### INPUT FOR THIS TASK

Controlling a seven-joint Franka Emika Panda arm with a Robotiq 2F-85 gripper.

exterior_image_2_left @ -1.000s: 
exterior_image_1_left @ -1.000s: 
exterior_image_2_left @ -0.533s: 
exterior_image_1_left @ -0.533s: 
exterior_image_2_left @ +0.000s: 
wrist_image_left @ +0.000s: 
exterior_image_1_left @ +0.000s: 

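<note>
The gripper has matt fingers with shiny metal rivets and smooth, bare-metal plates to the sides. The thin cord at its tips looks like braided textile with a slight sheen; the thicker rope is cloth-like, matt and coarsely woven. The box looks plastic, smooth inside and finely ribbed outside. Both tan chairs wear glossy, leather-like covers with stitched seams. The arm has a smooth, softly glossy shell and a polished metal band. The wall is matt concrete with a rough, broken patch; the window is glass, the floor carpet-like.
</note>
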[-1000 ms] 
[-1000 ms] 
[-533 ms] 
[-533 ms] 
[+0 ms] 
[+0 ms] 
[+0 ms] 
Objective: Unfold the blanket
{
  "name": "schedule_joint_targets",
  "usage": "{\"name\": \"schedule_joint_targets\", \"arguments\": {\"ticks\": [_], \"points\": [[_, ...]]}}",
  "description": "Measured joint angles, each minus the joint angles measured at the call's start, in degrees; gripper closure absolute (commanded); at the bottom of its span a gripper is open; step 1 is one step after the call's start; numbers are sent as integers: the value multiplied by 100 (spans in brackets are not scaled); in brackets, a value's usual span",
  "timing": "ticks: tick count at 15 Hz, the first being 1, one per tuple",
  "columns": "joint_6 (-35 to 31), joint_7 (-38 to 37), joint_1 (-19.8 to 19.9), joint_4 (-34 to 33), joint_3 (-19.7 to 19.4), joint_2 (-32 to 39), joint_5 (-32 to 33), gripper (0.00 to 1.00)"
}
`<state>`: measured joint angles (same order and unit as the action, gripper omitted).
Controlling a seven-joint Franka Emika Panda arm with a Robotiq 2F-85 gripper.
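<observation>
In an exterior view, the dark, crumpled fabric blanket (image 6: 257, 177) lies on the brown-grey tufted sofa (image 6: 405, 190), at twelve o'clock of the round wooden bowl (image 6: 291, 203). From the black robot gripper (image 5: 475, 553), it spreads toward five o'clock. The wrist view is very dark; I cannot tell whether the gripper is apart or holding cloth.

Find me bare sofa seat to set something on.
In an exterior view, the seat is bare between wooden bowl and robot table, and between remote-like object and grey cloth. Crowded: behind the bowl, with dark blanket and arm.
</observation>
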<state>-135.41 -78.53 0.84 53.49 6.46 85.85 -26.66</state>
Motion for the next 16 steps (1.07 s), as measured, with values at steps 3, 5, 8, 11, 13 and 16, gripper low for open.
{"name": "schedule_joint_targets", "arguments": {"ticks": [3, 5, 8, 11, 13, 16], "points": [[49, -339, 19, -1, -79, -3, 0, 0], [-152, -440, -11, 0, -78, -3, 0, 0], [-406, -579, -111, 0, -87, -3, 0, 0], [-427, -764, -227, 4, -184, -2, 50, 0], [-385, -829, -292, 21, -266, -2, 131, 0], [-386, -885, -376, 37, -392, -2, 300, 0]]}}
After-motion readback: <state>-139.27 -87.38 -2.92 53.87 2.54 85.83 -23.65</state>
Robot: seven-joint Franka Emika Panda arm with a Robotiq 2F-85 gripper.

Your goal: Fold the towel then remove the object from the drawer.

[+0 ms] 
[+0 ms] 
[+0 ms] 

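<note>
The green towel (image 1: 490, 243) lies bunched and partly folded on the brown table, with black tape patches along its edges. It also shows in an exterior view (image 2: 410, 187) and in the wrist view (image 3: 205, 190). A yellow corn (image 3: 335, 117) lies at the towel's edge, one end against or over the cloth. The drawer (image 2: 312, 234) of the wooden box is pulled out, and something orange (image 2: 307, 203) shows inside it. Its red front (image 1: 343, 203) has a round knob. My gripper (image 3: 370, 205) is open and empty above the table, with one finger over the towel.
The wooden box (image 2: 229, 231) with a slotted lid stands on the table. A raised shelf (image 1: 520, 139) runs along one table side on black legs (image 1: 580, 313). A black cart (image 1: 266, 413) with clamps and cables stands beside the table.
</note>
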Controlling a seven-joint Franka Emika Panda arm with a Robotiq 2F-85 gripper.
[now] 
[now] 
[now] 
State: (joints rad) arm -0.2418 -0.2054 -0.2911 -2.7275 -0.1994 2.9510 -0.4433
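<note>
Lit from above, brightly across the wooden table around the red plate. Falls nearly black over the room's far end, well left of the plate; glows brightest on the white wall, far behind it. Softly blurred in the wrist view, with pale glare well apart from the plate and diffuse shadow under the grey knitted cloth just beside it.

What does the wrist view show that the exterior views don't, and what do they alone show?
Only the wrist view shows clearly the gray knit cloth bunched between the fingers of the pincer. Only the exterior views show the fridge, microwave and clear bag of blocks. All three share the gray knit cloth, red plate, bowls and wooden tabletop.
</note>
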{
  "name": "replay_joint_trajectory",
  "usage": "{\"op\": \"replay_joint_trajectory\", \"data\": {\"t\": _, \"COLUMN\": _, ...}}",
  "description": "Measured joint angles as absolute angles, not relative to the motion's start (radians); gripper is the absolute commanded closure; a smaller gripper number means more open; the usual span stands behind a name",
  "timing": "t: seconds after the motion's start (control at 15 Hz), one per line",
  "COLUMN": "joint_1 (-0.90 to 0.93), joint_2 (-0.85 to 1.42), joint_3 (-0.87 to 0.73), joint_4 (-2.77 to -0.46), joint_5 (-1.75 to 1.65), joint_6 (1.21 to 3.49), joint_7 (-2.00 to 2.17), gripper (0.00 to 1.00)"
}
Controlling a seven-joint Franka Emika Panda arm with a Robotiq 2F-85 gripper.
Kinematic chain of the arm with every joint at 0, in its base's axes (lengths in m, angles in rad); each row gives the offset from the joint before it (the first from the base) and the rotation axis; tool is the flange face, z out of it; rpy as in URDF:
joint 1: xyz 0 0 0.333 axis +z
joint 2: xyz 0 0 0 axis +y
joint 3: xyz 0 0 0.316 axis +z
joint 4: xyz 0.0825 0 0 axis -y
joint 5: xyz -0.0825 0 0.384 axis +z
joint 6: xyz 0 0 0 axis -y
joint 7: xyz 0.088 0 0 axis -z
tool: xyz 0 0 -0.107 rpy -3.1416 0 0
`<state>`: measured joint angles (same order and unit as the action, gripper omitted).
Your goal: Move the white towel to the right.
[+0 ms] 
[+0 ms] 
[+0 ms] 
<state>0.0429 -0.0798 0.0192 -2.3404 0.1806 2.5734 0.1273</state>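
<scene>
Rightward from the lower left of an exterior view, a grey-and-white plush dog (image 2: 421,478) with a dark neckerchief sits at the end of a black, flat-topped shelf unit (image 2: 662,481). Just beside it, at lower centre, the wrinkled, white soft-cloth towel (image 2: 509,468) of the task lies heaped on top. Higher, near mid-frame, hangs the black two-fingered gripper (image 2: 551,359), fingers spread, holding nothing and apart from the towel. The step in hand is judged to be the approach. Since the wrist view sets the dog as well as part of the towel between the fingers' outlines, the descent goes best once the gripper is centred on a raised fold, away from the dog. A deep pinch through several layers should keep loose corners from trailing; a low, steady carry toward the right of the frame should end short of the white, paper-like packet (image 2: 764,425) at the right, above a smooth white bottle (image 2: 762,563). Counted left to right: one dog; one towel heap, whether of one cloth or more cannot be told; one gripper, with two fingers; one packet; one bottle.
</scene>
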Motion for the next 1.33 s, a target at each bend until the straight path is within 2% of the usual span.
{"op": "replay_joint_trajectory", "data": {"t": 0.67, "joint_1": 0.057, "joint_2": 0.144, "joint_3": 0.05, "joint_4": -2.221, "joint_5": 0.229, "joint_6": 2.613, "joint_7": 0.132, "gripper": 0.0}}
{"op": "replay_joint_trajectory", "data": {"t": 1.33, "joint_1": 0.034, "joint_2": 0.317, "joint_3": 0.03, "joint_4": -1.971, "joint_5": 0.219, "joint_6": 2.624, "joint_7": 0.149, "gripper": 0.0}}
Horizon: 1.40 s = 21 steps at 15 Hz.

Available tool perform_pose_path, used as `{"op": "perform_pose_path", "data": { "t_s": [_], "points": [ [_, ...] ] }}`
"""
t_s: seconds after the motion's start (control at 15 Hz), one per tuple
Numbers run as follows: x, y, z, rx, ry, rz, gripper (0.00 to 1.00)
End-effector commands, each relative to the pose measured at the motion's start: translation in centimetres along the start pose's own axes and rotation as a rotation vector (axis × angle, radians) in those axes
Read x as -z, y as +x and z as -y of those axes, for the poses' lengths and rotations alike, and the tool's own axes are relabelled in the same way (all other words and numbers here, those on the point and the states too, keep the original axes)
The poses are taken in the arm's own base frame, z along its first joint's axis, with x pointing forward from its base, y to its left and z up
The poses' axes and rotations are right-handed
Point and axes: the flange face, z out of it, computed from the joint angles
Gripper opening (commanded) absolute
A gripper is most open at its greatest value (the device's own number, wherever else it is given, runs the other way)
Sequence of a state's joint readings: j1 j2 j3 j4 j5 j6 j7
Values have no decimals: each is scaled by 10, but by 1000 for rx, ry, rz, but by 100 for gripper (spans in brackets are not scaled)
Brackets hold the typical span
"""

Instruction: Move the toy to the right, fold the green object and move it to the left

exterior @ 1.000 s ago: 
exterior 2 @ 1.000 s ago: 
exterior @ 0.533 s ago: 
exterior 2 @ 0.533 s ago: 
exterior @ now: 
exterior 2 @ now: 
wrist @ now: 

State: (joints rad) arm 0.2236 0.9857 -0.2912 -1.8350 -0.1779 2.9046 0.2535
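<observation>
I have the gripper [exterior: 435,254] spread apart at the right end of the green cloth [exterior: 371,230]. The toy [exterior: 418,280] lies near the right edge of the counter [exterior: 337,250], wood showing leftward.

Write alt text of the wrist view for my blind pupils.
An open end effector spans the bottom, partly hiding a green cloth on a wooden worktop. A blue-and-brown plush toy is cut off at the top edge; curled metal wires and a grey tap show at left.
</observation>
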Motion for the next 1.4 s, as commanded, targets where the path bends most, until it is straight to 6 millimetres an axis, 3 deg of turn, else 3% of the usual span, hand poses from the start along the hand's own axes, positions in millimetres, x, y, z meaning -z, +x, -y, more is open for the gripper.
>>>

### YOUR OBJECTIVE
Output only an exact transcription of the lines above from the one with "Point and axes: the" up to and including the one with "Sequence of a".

### RESPONSE FOR THIS EXERCISE
Point and axes: the flange face, z out of it, computed from the joint angles
Gripper opening (commanded) absolute
A gripper is most open at its greatest value (the device's own number, wherever else it is given, runs the other way)
Sequence of a state's joint readings: j1 j2 j3 j4 j5 j6 j7

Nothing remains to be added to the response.